REQUIREMENT
With the line containing "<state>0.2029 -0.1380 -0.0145" as the starting point, output every line of the data below through its final line, character for character.

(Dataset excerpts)
- - - - - - -

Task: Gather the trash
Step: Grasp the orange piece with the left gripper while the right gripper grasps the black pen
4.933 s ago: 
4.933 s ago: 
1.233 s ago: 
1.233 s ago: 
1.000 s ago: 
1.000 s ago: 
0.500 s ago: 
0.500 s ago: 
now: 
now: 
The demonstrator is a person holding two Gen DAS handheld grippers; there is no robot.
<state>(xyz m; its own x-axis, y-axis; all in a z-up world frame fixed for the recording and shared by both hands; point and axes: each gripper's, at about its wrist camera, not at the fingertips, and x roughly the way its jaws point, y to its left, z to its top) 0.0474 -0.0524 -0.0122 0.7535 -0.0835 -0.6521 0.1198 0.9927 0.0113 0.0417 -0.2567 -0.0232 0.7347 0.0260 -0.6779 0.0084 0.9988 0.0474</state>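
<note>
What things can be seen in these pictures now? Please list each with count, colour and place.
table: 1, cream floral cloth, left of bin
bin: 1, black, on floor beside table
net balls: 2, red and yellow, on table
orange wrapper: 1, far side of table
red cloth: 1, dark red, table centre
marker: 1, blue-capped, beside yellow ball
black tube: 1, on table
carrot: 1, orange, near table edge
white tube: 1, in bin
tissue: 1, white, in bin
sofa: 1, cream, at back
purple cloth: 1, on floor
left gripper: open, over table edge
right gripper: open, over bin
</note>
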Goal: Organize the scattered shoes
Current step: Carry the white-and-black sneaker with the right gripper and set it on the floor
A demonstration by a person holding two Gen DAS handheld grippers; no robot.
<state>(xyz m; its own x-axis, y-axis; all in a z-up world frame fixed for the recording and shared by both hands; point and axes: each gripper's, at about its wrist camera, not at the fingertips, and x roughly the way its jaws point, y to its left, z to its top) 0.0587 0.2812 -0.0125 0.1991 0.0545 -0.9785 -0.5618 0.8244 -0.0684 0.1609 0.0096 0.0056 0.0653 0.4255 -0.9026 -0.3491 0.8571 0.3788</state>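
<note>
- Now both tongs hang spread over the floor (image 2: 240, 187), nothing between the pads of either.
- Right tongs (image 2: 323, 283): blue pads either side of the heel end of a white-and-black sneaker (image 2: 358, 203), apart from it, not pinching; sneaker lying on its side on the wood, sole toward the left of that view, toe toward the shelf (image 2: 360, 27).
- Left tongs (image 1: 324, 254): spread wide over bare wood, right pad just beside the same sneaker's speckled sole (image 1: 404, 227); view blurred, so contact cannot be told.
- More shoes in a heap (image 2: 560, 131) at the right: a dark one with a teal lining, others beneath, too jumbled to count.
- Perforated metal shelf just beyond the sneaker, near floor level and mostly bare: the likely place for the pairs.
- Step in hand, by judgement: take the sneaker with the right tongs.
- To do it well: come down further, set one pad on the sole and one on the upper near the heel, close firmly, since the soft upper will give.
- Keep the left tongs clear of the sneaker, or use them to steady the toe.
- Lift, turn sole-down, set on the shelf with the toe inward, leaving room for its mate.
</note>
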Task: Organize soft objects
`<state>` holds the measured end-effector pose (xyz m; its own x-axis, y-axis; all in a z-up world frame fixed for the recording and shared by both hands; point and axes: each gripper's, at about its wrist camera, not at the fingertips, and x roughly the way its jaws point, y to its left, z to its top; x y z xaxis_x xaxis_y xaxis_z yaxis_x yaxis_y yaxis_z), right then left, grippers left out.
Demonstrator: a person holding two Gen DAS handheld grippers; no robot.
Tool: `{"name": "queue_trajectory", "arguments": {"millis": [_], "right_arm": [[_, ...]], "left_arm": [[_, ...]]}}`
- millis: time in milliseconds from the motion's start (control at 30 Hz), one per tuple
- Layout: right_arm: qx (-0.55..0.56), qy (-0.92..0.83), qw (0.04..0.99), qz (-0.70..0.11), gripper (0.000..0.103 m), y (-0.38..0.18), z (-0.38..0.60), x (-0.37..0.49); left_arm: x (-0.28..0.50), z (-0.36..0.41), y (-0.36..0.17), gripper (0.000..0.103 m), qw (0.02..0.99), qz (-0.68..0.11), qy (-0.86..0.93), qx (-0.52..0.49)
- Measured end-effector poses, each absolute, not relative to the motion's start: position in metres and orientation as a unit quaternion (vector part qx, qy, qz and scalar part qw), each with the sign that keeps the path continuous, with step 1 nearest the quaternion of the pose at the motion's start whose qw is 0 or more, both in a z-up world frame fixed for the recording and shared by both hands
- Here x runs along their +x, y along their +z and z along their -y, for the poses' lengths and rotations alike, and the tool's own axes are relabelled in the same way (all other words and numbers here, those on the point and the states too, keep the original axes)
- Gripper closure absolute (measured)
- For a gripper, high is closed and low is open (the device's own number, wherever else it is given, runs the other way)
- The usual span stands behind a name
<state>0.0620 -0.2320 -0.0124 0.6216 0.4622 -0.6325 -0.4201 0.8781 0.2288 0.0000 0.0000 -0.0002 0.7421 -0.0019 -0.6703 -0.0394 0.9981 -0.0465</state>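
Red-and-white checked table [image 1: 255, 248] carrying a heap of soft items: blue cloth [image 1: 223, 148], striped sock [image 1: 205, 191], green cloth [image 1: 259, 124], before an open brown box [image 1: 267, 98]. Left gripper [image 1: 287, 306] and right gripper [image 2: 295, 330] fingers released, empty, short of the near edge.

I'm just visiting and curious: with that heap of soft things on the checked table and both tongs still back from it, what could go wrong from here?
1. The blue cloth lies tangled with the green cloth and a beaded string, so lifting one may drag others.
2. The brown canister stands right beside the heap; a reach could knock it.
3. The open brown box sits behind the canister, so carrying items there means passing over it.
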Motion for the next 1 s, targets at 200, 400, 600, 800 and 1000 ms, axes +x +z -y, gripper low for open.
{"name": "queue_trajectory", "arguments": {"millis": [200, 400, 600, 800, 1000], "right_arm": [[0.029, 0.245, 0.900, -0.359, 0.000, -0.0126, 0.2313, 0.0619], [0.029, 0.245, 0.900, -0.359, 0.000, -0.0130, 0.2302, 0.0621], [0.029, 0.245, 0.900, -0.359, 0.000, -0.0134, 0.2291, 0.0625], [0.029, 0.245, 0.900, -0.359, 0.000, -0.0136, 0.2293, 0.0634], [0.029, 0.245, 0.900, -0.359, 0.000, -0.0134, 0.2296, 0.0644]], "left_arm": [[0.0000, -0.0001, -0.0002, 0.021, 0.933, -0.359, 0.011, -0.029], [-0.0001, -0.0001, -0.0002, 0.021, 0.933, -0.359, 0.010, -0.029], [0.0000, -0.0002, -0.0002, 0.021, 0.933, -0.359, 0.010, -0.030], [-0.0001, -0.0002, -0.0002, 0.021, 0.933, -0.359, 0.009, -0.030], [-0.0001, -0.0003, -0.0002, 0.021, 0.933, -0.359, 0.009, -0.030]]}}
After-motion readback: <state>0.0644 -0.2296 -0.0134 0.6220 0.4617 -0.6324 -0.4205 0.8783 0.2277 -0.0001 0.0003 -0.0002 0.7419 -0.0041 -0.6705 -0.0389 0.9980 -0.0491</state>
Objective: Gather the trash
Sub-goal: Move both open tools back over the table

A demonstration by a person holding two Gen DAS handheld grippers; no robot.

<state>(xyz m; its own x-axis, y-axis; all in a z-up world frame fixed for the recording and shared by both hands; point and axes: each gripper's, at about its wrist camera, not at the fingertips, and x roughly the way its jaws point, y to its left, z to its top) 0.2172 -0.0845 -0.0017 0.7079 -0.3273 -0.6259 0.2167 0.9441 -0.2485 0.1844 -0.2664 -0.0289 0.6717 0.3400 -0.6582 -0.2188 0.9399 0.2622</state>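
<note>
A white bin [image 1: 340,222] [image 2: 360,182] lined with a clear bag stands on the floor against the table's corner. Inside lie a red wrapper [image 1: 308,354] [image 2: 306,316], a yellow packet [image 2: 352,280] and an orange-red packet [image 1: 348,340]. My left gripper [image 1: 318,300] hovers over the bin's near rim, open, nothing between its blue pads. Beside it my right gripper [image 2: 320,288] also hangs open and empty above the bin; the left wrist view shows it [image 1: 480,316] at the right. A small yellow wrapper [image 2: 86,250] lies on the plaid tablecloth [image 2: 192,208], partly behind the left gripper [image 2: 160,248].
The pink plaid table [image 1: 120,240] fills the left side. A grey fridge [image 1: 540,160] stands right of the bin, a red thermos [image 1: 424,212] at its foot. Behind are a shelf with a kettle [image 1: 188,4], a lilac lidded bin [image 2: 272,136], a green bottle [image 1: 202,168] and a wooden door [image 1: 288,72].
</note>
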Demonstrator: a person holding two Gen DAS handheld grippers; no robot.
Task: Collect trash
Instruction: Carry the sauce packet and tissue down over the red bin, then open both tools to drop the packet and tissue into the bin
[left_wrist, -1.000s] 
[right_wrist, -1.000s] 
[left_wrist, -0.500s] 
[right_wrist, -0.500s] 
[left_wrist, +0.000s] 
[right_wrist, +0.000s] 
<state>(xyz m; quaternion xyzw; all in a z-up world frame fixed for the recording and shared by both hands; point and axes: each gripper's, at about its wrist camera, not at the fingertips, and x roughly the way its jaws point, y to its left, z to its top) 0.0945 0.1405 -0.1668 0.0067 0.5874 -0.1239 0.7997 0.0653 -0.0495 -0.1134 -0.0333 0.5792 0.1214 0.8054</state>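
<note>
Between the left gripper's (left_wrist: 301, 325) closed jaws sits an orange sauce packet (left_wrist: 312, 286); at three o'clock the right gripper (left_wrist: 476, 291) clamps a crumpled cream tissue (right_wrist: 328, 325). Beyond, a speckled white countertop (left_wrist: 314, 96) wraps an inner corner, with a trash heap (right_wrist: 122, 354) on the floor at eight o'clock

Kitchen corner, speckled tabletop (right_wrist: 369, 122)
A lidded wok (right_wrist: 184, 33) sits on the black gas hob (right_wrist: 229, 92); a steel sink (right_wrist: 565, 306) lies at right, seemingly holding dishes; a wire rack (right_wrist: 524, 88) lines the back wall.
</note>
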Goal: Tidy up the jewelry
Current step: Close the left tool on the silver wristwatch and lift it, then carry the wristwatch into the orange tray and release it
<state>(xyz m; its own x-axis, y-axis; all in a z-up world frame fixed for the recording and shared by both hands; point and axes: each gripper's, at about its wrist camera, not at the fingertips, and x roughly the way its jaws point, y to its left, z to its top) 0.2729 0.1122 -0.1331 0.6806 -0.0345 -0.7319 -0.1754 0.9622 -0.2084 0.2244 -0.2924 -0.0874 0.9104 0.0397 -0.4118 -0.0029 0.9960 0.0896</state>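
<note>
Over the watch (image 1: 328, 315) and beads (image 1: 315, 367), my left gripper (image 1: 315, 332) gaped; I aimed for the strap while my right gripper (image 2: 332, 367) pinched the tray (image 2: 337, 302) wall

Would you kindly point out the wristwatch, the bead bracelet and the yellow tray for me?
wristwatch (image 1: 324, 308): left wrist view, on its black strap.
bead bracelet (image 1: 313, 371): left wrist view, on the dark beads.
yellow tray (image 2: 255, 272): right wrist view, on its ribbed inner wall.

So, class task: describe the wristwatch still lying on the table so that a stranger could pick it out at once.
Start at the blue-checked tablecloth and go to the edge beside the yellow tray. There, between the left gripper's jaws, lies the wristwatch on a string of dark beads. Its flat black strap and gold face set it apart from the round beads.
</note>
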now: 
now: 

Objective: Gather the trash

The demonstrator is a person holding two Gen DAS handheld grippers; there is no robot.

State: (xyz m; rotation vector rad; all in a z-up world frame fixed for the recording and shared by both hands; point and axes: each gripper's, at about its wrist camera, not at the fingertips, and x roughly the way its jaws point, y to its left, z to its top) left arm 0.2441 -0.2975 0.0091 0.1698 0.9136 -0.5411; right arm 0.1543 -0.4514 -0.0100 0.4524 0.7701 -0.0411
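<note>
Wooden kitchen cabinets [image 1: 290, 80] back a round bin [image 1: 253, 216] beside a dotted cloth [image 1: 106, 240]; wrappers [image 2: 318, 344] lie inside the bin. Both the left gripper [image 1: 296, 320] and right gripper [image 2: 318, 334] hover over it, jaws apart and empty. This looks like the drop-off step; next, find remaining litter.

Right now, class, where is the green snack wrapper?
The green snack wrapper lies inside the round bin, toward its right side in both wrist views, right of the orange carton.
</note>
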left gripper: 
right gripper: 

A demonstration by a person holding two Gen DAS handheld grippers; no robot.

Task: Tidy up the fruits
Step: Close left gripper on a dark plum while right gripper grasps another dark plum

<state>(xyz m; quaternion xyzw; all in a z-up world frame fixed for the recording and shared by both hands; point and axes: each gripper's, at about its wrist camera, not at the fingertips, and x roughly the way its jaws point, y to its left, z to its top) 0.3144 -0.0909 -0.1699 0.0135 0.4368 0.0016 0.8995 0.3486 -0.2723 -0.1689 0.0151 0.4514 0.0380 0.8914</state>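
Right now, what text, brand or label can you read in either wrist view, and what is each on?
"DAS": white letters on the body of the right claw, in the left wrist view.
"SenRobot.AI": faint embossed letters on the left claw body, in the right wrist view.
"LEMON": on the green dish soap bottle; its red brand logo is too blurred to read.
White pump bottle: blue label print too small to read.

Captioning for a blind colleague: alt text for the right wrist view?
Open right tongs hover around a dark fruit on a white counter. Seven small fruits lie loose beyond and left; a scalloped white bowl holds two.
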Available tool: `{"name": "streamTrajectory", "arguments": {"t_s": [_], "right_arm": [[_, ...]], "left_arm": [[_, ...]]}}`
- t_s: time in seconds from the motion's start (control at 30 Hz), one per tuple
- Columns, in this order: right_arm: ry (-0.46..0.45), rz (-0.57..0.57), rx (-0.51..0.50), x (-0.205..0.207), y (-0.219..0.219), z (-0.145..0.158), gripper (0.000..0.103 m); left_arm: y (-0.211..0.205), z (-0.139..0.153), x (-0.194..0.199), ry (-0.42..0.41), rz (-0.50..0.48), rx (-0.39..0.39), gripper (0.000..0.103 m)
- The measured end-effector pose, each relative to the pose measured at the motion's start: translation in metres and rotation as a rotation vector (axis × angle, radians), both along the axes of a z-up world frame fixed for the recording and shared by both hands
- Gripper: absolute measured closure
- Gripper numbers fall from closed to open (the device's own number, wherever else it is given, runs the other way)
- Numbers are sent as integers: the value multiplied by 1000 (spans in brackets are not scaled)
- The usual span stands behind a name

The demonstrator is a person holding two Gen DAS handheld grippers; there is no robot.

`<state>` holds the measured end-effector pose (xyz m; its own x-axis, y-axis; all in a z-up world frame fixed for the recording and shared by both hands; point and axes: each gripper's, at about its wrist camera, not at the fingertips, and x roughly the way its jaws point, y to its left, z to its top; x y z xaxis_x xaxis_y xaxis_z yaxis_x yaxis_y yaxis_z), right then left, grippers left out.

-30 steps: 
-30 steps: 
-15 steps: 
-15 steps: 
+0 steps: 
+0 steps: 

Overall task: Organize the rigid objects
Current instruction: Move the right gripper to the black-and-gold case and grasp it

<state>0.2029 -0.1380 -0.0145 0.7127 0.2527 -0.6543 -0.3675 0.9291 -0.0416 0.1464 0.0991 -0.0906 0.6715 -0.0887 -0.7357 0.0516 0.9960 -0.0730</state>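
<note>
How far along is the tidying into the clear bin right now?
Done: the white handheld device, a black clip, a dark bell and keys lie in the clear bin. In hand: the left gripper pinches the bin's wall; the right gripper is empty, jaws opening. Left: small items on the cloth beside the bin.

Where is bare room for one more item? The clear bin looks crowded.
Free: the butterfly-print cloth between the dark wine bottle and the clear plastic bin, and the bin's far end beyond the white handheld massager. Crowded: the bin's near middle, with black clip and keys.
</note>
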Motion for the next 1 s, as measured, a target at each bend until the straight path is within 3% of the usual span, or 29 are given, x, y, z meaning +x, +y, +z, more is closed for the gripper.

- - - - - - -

EXERCISE ANSWER
<state>0.2029 -0.1380 -0.0145 0.7127 0.2527 -0.6543 -0.3675 0.9291 -0.0416 0.1464 0.0991 -0.0906 0.6715 -0.0887 -0.7357 0.0516 0.9960 -0.0730</state>
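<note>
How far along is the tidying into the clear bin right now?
Done: the white handheld device, a black clip, a dark bell and keys lie in the clear bin. In hand: the left gripper pinches the bin's wall; the right gripper is empty, jaws opening. Left: small items on the cloth beside the bin.

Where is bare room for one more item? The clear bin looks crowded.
Free: the butterfly-print cloth between the dark wine bottle and the clear plastic bin, and the bin's far end beyond the white handheld massager. Crowded: the bin's near middle, with black clip and keys.
</note>
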Motion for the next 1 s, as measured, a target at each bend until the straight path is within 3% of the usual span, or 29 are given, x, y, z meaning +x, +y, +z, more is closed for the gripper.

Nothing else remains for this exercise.